# Angry Marines (so Angry)



## khrone forever (Dec 13, 2010)

these are the pics of the beginnings of my angry marine honor guard squad. 

angry marine with a pair of power weapons (full shot)









face of above 








shoulder pad









cloak









fist writing 









"banner" of fuck you :threaten: (WIP)
img]http://i1176.photobucket.com/albums/x325/the_40k_dude/angry%20marines/DSC03413.jpg[/img]
if people are interested i can post the colour scheme i used 

btw i converted them from a box of black templar veterans i had about.


----------



## Cypher871 (Aug 2, 2009)

Whilst the paintjob is a bit rough and ready I actually quite like the effects on the sword, shield and cloak but mate, please, at least link the photo's into the thread properly...I hate clicking links to look at a photo.


----------



## khrone forever (Dec 13, 2010)

this was one of the quickly done test pieces that i had lieing around, will take more of an effort on the whole army

im not quite sure how to do that as whenever i put the pic up, it comes out with this sign









and i dosnt work


----------



## locustgate (Dec 6, 2009)

WHAT A SISSY HE'S WEARING A HELMET!!!!!!!!!!!!!!!!!!!!!!!!!!!!!!!!!!!!!!!!!!!!11111!!!!!!!!!!!
Looks good, did you free hand the letters or write it?


----------



## khrone forever (Dec 13, 2010)

ye, i dont have a hack saw so......the helmet stays4

yes i did free hand the letters, however the ones on the chest look slightly off.....


----------



## Cypher871 (Aug 2, 2009)

On your photobucket page underneath each photo there is a *direct link* that you copy and paste into your thread.
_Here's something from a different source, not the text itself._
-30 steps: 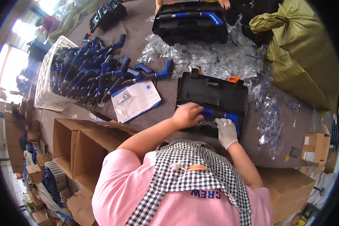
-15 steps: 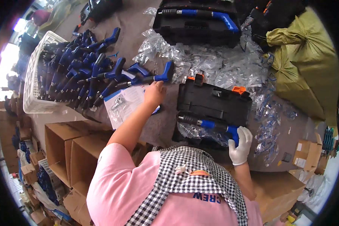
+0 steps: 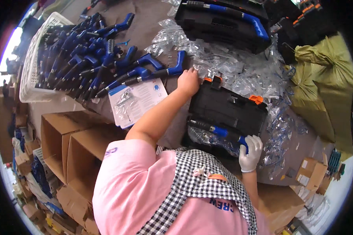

Place the image tags [img][/img] at the front and back of the pasted url like this...

Original pasted URL:

http://i1176.photobucket.com/albums/x325/the_40k_dude/angry marines/DSC03413.jpg



URL with image tags:

[img]http://i1176.photobucket.com/albums/x325/the_40k_dude/angry%20marines/DSC03413.jpg[/img]

and you end up with this: 










Hope that helps.

Cy


----------



## khrone forever (Dec 13, 2010)

thank you very much, i will re post the pics


----------



## Cypher871 (Aug 2, 2009)

No problem chap, here to help. :good:


----------